I'll address this at the end.

using a json to reference seperate component data would increase this exponentially along the IO capabilities of the system.

This is what MPL already does. You can just store the path of the file in the ZIP along with the data already stored in the MPL.

This also has the potential for hitting OOM and heavy pageout because of the windows file system cache, not to mention both compression and decompression memory requirements do not routinely match final content size.

The issue taken with mentioning PMP here is that doesn't care about this because its not writing out a data file that the game natively reads directly, when its time for the game to show these things, it just gets told to load the correlating resources from disk using content substitution.

If you stream files out, you're not gonna hit OOM. Especially not if you use something like zstd. This is not how compression algorithms work. Creators of these algorithms understand writing efficient software and design them with memory limitations in mind. You can extract a 4GB zstd-compressed file on an embedded system with tiny amounts of RAM.

I thought it was as of 2.3.2.5, though i might be confusing the dat writer with the index constructor, there are always gains to be had, somewhere though.

Not the last time I looked at the sqpack code, but it could have been!

by deduplication, i assume you mean the removal of Vanilla items that were never needed within the package? such as including an unmodified mtrl file in a package that only should be writing texture data? - these are purely on the author of the pack, some authors, such as Koneko go out of their way to omit the vanilla jank to only include the modified files.

If not, and you actually mean to drop data that is referenced to the item but copied to the sqpack when modifications are performed, this goes into dangerous territory, the data is retained because it might be needed at any point in time that SE decides to change how they load the file resources. There is no guarantee a package trimmed of "extra" data is going to work down the track, We already see this with game roms and disk images when using patch files, heck a bunch of pokemon players had to redump their games some time ago because their trimmed dumps are not compatible with DSi boot.

No, this is not what I mean. TTMPs contain the same file multiple times in the sqpack. If someone makes three options that all contain the same file, it appears three times in the sqpack. The MPL references the same file at three different offsets. You could simply include those files one time instead, then copy it to multiple places in the game if necessary. This is a huge space savings. I know because I've made tools that do just that. Multiple entries in the MPL referencing the same offset.


I am asking that TexTools use a standard archive format to contain the files it needs to operate.

It seems like your main concerns are speed and memory usage, and I promise you that those concerns are unfounded.

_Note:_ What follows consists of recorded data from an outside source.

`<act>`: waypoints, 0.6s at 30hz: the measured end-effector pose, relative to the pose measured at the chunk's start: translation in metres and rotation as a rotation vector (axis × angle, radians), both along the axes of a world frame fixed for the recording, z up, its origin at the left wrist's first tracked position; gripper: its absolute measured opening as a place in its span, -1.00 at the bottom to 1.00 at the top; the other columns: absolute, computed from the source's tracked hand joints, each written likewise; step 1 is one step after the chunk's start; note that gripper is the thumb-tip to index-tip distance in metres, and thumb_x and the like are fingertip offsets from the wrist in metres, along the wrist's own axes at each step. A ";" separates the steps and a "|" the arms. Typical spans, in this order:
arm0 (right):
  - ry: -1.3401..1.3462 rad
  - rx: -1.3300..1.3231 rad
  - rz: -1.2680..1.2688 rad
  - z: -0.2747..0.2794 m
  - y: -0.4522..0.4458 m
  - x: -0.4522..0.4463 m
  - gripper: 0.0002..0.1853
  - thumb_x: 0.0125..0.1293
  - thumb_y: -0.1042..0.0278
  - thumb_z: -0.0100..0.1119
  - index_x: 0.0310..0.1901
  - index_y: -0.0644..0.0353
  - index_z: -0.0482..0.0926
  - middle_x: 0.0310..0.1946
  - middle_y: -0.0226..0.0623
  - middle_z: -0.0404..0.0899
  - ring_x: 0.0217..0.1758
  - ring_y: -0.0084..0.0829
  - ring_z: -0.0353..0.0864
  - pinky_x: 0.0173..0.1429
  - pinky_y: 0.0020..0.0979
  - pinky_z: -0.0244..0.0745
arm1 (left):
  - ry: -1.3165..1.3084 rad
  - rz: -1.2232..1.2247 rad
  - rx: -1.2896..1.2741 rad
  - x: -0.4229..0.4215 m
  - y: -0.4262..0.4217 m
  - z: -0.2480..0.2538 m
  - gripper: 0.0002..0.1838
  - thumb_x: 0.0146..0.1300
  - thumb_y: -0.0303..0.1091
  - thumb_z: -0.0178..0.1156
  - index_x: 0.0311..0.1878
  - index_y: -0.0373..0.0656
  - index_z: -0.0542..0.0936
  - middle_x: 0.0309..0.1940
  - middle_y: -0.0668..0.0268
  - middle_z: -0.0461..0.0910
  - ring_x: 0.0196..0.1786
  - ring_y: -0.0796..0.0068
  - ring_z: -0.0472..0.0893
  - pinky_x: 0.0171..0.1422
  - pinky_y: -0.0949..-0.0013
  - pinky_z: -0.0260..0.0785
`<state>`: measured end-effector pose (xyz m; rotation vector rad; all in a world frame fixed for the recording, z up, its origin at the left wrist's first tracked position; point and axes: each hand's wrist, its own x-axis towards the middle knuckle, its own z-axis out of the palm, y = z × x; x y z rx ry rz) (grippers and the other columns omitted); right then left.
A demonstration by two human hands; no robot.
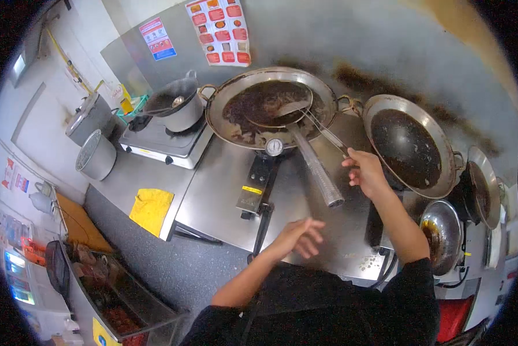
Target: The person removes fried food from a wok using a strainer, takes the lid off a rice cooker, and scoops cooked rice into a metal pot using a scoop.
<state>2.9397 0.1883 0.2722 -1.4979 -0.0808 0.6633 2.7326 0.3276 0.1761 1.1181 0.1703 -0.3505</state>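
Observation:
My right hand grips the end of the thin metal handle of a spatula. The spatula's flat head lies over a round strainer in the large wok of dark oil. The strainer's thick, textured handle slants out over the wok's near rim, to the left of my right hand, and nothing holds it. A round dial thermometer sits at the wok's near edge. My left hand is in the air above the steel counter, fingers apart, holding nothing.
A second wok of dark oil stands on the right, with more pans beyond it. On the left are a pot on a gas stove, an empty-looking pot and a yellow cloth at the counter's edge.

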 end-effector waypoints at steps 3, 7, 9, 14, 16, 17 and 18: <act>0.088 -0.017 0.004 -0.006 -0.005 0.002 -0.66 0.28 0.06 0.08 -0.18 0.22 0.43 -0.47 -0.34 0.52 -0.69 -0.55 0.37 -0.68 -0.50 0.37 | 0.109 0.106 0.078 -0.052 0.016 -0.063 -0.40 0.34 0.15 -0.19 0.16 -0.20 0.36 -0.27 0.21 0.56 -0.40 0.32 0.63 -0.46 0.33 0.54; 0.112 0.022 0.036 -0.016 -0.011 -0.007 -0.66 0.30 0.05 0.04 -0.17 0.20 0.43 -0.46 -0.33 0.54 -0.67 -0.57 0.41 -0.67 -0.51 0.38 | 0.297 0.445 0.136 -0.122 0.047 -0.092 -0.57 0.32 -0.11 -0.05 0.10 -0.23 0.38 -0.25 0.25 0.54 -0.36 0.37 0.63 -0.41 0.37 0.54; 0.115 -0.014 -0.011 -0.025 -0.008 -0.014 -0.58 0.33 -0.04 -0.06 -0.07 0.21 0.42 -0.47 -0.36 0.54 -0.66 -0.59 0.45 -0.70 -0.54 0.38 | 0.359 0.584 0.073 -0.158 0.060 -0.102 -0.61 0.28 -0.16 0.01 0.07 -0.22 0.39 -0.25 0.22 0.52 -0.36 0.33 0.62 -0.37 0.33 0.54; 0.150 0.114 -0.121 -0.076 0.000 -0.075 -0.50 0.36 -0.12 -0.17 0.04 0.16 0.39 -0.43 -0.32 0.55 -0.57 -0.56 0.47 -0.63 -0.54 0.37 | 0.504 0.768 0.005 -0.245 0.103 -0.169 -0.59 0.25 -0.14 0.04 0.05 -0.23 0.39 -0.25 0.20 0.51 -0.36 0.26 0.61 -0.37 0.29 0.54; 0.179 -0.024 0.062 -0.147 0.012 -0.129 -0.55 0.35 -0.06 -0.11 0.07 0.12 0.37 -0.36 -0.23 0.56 -0.50 -0.48 0.50 -0.56 -0.46 0.44 | 0.619 0.948 -0.019 -0.293 0.114 -0.206 -0.58 0.25 -0.13 0.05 0.04 -0.23 0.38 -0.22 0.17 0.52 -0.36 0.23 0.61 -0.41 0.27 0.53; 0.215 -0.087 0.248 -0.160 0.037 -0.165 -0.59 0.34 0.00 -0.07 0.07 0.11 0.36 -0.32 -0.20 0.57 -0.49 -0.44 0.52 -0.53 -0.41 0.47 | 0.663 1.011 0.033 -0.317 0.116 -0.217 -0.60 0.24 -0.11 0.07 0.00 -0.22 0.40 -0.35 0.18 0.55 -0.39 0.27 0.61 -0.45 0.24 0.51; 0.328 -0.063 0.324 -0.161 0.068 -0.193 -0.62 0.33 0.07 -0.03 0.07 0.09 0.36 -0.27 -0.18 0.56 -0.47 -0.39 0.52 -0.46 -0.36 0.50 | 0.733 0.981 0.117 -0.347 0.120 -0.228 -0.64 0.23 -0.11 0.09 -0.09 -0.22 0.45 -0.42 0.18 0.57 -0.40 0.29 0.62 -0.44 0.25 0.51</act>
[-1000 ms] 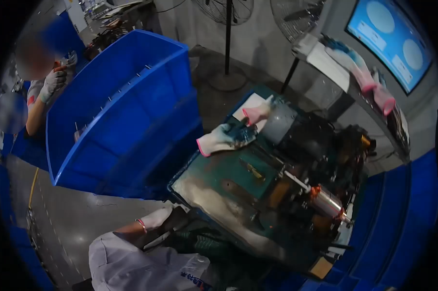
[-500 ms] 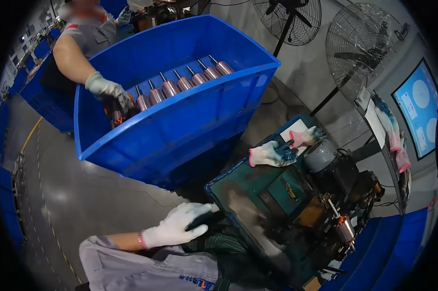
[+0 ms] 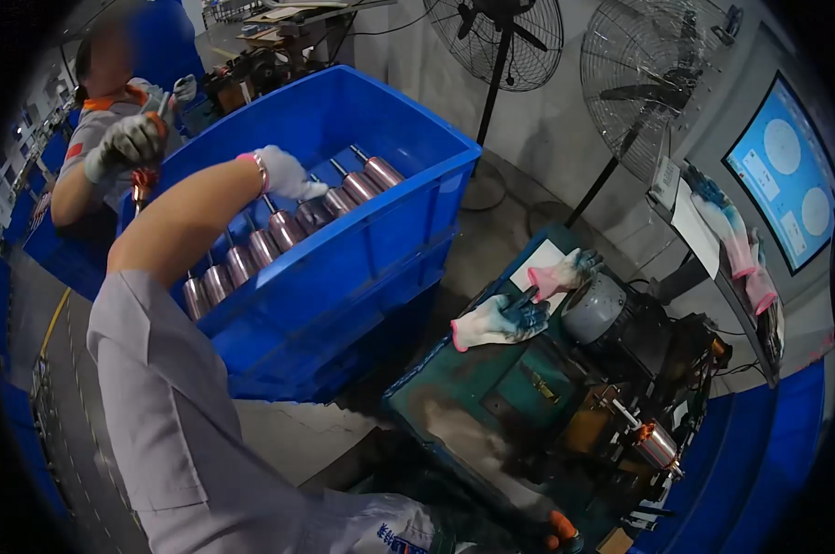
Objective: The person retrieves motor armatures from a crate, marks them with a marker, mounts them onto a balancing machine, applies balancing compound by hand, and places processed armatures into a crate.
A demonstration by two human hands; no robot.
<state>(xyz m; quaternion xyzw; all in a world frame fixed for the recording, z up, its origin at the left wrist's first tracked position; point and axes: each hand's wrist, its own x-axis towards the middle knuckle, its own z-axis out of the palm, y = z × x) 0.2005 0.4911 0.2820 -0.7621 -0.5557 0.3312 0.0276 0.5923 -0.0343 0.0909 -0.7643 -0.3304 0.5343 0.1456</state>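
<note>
My left hand [image 3: 288, 174], in a white glove, reaches into the blue bin [image 3: 344, 249]. Its fingers are closed round the shaft of a rotor [image 3: 312, 216] in a row of several metal rotors with upright, slanted shafts. My right hand does not show. On the green bench [image 3: 445, 388] lie a white-and-blue glove [image 3: 499, 322] and a pink-cuffed glove [image 3: 562, 276]. A rotor with copper windings [image 3: 656, 445] sits in the machine at the bench's right side.
Behind the bin, a co-worker's gloved hand [image 3: 129, 145] holds a copper-wound rotor [image 3: 143, 183]. Two fans [image 3: 501, 37] stand at the back. A screen [image 3: 782, 171] and a rack with hanging gloves [image 3: 727, 226] are on the right. An orange object [image 3: 562, 528] shows at the bottom.
My left hand has moved from near my body up into the bin and closed on a rotor's shaft. The co-worker's hand has risen out of the bin with a rotor. The view has shifted.
</note>
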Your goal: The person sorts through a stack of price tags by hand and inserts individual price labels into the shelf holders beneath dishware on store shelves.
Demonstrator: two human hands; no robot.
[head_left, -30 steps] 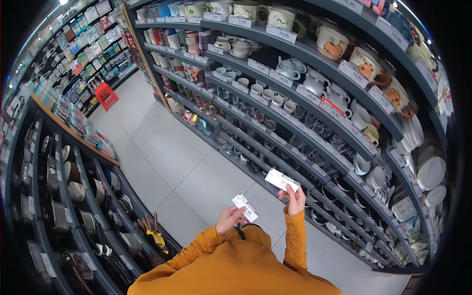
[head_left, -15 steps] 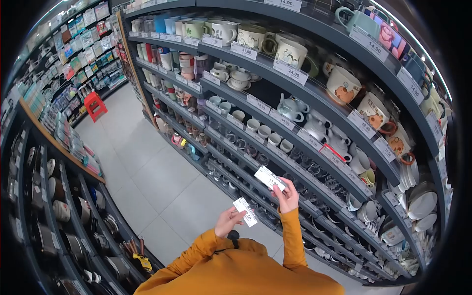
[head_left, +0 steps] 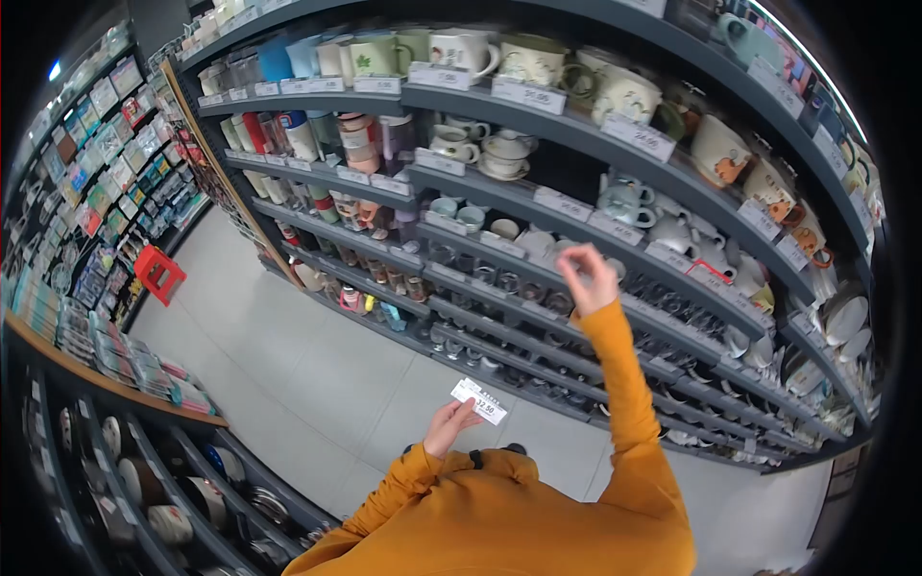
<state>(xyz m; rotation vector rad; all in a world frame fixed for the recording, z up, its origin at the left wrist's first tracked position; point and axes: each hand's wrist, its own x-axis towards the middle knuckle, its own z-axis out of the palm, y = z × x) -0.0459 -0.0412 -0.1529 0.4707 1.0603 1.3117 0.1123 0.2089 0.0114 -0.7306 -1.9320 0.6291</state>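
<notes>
My left hand (head_left: 453, 425) pinches white price cards (head_left: 480, 402), the top one reading 32.50, low in front of my body. My right hand (head_left: 591, 280) is raised before the shelf of small cups (head_left: 504, 229), thumb and fingertips drawn together. A pale blurred shape shows just left of its fingertips; whether it is a card or cups behind I cannot tell. Above that hand are a lidded white bowl (head_left: 506, 156) and grey-blue teapots (head_left: 626, 202). Glasses (head_left: 531, 291) stand on the shelf below it.
Long grey shelves of mugs (head_left: 461, 50) curve across the right side, with price labels along their edges. A red stool (head_left: 158, 276) stands on the tiled floor (head_left: 317, 384) at the left. Lower left, another rack holds pots and pans (head_left: 170, 525).
My right hand has moved up and away from my left hand, towards the cups; the 17 card it held no longer shows clearly. The view has turned slightly, while my left hand still holds its cards.
</notes>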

The worst part of creating a sqpack, in terms of speed, is the DEFLATE compression (I've profiled the process), and you can massively speed that up by multithreading it, since sqpack operates on discrete 16kb chunks. It honestly does not take that long to do this, and it gets even faster if you use DEFLATE level 6 instead of 9 (very comparable compression, way faster). Again, I have created a threaded, streaming sqpack encoder, and it's fast.

I've already discussed how you can use streaming to constrain memory on the modpack extraction (and creation) side, so that should be taken care of, too.

I'm not suggesting you do anything because of Penumbra, I just suggested something that it does (use a zip file with json manifest and normal files), which TexTools could do, because it's more efficient and more approachable.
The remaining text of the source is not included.